Should We Thank Veterans For Our Freedom ?by Doug Mataconis
A reader passed on to me a link that asks a question with what would seem like an an obvious answer, but at least one libertarian thinks the answer is no:
Why not? Because no living veteran of any US foreign military incursion has done anything to protect a US citizen. “Gee, Joe, you’re a heartless bastard. How can you say that?” Because no US war since the Revolutionary War has been a just war.
First is that really true ? Yes, the history of America’s war has been rather unpleasant. It’s hard to find real justification for the Spanish-American War or the Mexican War, for example, and America’s involvement in World War One may be among the worst foreign policy decisions ever made by a President — yes, I would argue, even worse than the Iraq War.
But not all of our wars have been unjust.
World War II, after Pearl Harbor, would clearly seem to have fallen within the category of just wars. The War of 1812, which was initiated after the British Navy was intercepting American shipping and kidnapping American sailors and merchantmen, would also seem to fall into that category. So, under the analysis of the author, the veterans of those wars would be worthy of respect. For different reasons, I would argue that the first Gulf War, and possibly the Korean War, could also be considered a just war.
But that just raises another question.
Why should the respect that is owed a member of the military be affected by whether or not the war he fought in was “just” by someone’s standards ?

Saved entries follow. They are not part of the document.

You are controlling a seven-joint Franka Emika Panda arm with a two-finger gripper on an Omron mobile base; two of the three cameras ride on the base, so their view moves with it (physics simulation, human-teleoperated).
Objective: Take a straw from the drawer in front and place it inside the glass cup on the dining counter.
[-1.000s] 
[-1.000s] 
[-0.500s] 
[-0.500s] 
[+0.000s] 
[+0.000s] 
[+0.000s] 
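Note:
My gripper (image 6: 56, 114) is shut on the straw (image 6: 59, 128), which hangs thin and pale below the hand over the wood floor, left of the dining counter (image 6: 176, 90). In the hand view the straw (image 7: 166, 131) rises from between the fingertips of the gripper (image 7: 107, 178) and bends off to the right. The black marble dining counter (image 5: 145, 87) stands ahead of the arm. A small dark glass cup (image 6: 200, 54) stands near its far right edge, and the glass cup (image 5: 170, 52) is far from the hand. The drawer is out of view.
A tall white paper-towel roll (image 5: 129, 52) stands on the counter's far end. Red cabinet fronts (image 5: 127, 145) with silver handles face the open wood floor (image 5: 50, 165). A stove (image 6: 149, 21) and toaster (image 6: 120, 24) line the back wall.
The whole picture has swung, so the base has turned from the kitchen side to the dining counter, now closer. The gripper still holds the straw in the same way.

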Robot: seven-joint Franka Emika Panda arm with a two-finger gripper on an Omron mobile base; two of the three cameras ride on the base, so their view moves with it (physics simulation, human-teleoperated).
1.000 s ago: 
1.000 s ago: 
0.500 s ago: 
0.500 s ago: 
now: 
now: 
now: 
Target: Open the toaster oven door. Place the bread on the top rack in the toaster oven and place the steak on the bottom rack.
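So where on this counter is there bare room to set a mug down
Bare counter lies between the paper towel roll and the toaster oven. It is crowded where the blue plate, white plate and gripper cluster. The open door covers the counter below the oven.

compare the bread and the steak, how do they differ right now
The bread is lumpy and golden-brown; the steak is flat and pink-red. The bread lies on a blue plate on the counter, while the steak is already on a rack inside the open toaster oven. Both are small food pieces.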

Members of the military don’t make a decision to fight a particular war, they take orders from the civilian leaders who make those decisions. Why should they be held responsible for bad decision making in Washington ?
Moreover, up until the draft was ended, most of the men who fought in America’s wars had no choice. They were drafted in to the military and they did what was asked of them. Why shouldn’t they be thanked for that ?
And what about veterans who served in peacetime ? They certainly cannot be tarred with having fought in an unjust war and, to the extent that they were acting in defense of the United States, they were, in fact, protecting American citizens seven days a week, twenty-four hours a day.
I’ve known many members of the military, including family members and a Great Uncle who was among the first group of Americans to cross the Rhine River into the Third Reich itself, and they’re not evil people. Branding them with the responsibility for decisions they had no role in making is as bad as when people spit on Vietnam Veterans when they returned home.
America can do better than that.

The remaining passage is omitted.